From 47d3d443d86d54bdb9f689b251216c15f2353ab6 Mon Sep 17 00:00:00 2001
From: Daniel Lemire <lemire@gmail.com>
Date: Tue, 27 Oct 2020 21:26:11 -0400
Subject: [PATCH] Minor fix.

---
 include/fast_float/ascii_number.h              | 10 ++++++++--
 include/fast_float/decimal_to_binary.h         |  2 +-
 include/fast_float/float_common.h              |  2 +-
 include/fast_float/parse_number.h              |  6 +++---
 include/fast_float/simple_decimal_conversion.h |  5 ++++-
 5 files changed, 17 insertions(+), 8 deletions(-)

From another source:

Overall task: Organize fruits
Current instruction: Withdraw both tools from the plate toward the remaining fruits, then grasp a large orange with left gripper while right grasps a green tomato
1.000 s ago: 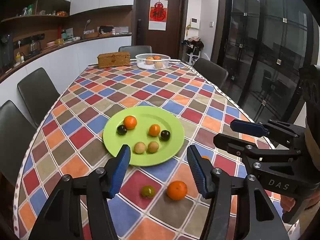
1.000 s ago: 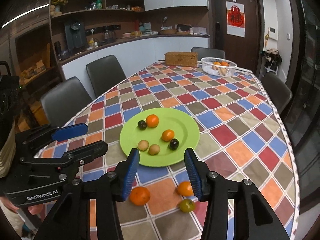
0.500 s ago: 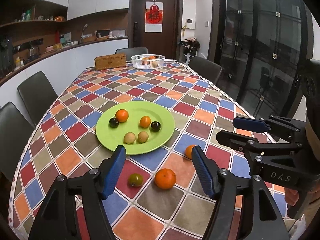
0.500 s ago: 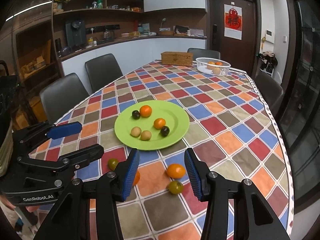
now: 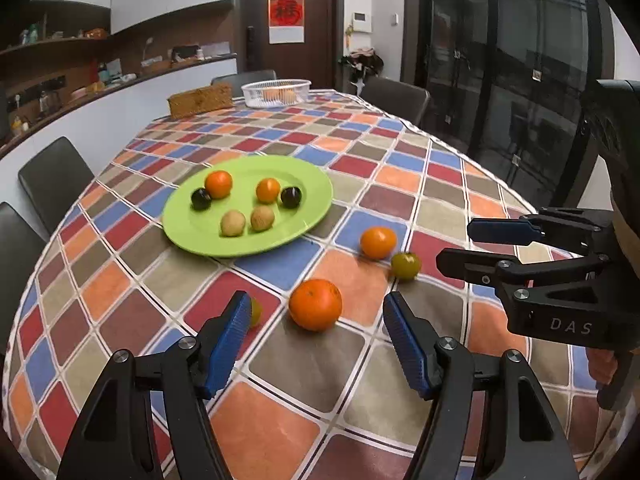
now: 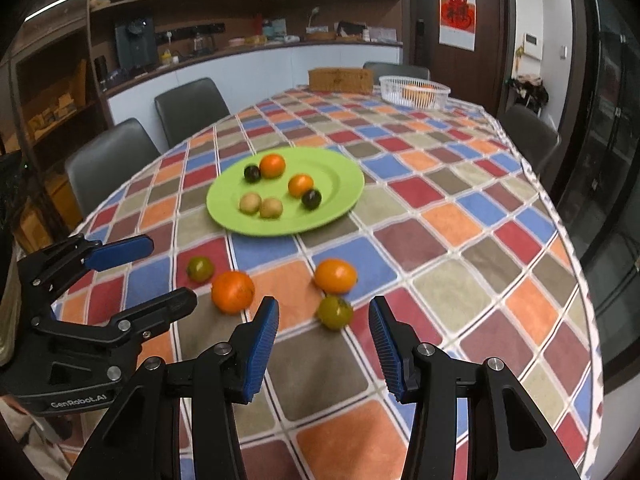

diff --git a/include/fast_float/ascii_number.h b/include/fast_float/ascii_number.h
index 7789995..f21f7e7 100644
--- a/include/fast_float/ascii_number.h
+++ b/include/fast_float/ascii_number.h
@@ -168,7 +168,10 @@ parsed_number_string parse_number_string(const char *p, const char *pend, chars_
 }
 
 
-// This should always succeed since it follows a call to parse_number_string.
+// This should always succeed since it follows a call to parse_number_string
+// This function could be optimized. In particular, we could stop after 19 digits
+// and try to bail out. Furthermore, we should be able to recover the computed
+// exponent from the pass in parse_number_string.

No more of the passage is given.